Diaphoretic Skin – What is it? Causes, Treatment, And More
What is Diaphoresis?
Diaphoretic Skin – Diaphoresis, also known as secondary hyperhidrosis is a term used within the field of medicine to refer to excess sweating, rising to levels that are highly disproportionate to the environment in which the individual is (for example, with a temperature low ambient) and your activity level. This excess sweating usually occurs throughout the body and not just in a specific area .Unlike diaphoresis, or secondary hyperhidrosis, which usually causes excessive sweating around the entire body, primary hyperhidrosis usually causes excessive sweating in certain parts of the body only (for example, the legs or feet).
Secondary diaphoresis or hyperhidrosis does not usually occur in isolation but is usually a symptom of some underlying health condition, and in some cases may be serious enough to endanger the life of that person, so it is necessary urgent medical attention. That is why in the next section we will see some of the most common conditions in which diaphoresis can occur.
What Are The Causes Of Diaphoresis?
Unlike primary diaphoresis or hyperhidrosis , in which excessive sweating occurs for no apparent reason, generally limits to specific parts of the body, and in which hyperactivity of the sympathetic nervous system is usually associate, in secondary diaphoresis or hyperhidrosis , there are stimuli that cause it, or some pathological processes or certain drugs are involve, such as:
- heart disease
- Mellitus diabetes
- Drugs of abuse (amphetamines or cocaine)
- Medications (analgesics, antibiotics, antidepressants, antimigraine, anxiolytic, anti-inflammatory, antiviral, hypoglycemic, cholinesterase inhibitors, thyroxine, etc.)
- Neuropathies (Parkinson’s disease)
- sleep apnea syndrome
- Gastroesophageal reflux
What Is The Treatment of Diaphoresis?
Sweating plays an important role in cooling body temperature when levels are higher than normal, so the brain sends signals to the sweat glands to release sweat, and when the sweat evaporates, it cools down. the surface of the skin, so that the body temperature manages to drop.
Sweating is a normal process, but when it occurs at excessive levels or without an apparent cause, this may be an indication that you are suffering from a problem with going out, as is the case with diaphoresis, for which you may need medical attention.
Diaphoresis is a process of excessive and uncontrollable sweating on the face also , which normally occurs throughout the body, even if the person is not in a favorable environment for this sweating process, nor is the person performing a demanding physical activity that triggers it.
What Is The Proper Management In Case Of Diaphoresis?
If you are one of those who sweat excessively all over your body, and you tend to do so in a more pronounced way at night (night sweats), the first thing you have to do is identify the cause of this increase in sweating, in order to act on your problem. source.
Second, while the cause of your diaphoresis isn’t found and treats, you can take some general steps to try to sweat less Such as
- Wear suitable clothing and footwear, which facilitate perspiration
- Hydrate well, but avoid too cold drinks, caffeine and alcohol
- Prepare yourself some infusion of sage
- Eat light and healthy
- Avoid spicy foods, stews, fried foods or dishes that are too spicy or hot
- Take a shower every day and dry yourself very well with the towel before getting dress
- Use proper deodorants or antiperspirants
- Wax or trim your underarm hair
- Try to be as relaxed and calm as possible
And, finally, if, despite all the above, you are unable to improve this excessive sweating, talk to your doctor, so that he or she can offer you more effective solutions, such as certain drugs (drugs with anticholinergic properties or local inoculation of botulinum toxin), laser , iontophoresis ( a technique base on the movement of ions by means of electric current that allows the penetration of ionized active ingredients into the skin, which produces protein precipitation in the sweat ducts and reduces sweat excretion) or surgery (transthoracic sympathectomy).
What Organ Does Diaphoresis Affect?
Excessive sweating can affect all of the skin, but it is often limits to certain parts of the body (focal excessive sweating).

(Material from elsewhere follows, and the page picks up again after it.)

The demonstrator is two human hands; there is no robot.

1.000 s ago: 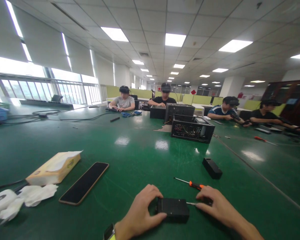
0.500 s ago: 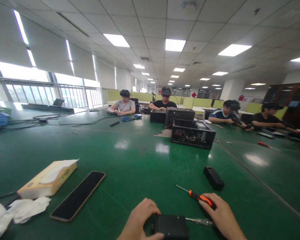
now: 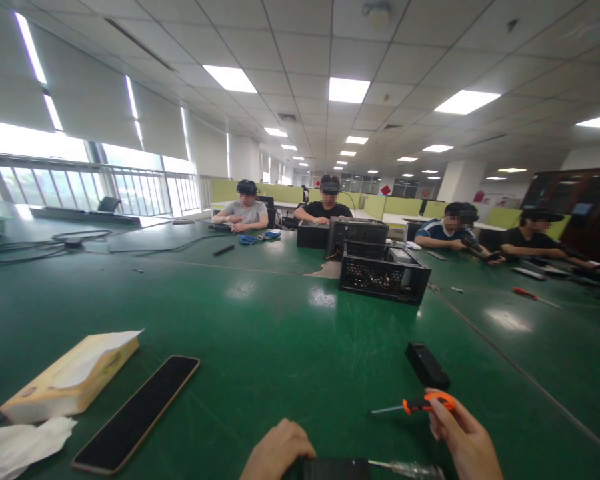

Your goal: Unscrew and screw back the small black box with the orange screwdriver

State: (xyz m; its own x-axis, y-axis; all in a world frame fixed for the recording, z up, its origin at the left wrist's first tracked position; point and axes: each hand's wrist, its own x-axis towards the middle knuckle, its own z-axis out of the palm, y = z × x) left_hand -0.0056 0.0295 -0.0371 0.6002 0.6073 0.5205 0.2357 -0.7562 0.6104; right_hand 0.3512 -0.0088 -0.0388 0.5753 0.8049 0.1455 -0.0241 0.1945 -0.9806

The most frequently affected parts are the palms of the hands, the soles of the feet, the forehead and the armpits.
How Is Diaphoresis Classified?
The classification used to define its intensity is mild, which can be confused by a physiological state and is not frequently reported by the patient, moderate diaphoresis is usually reported by the patient, it warrants the use of physical means for its control, in the last case of severe diaphoresis is .
The secretion of sweat by the sweat glands as a means of cooling the body is called “perspiration” , which, if excessive, is medically known as “diaphoresis” or “hyperhidrosis” . Diaphoresis is thus the medical term use to refer to profuse sweating, which may be normal (physiological) , whether as a result of physical activity, an emotional response, high environmental temperature, a copious intake of food, as a symptom of an underlying disease or as a side effect of certain medications.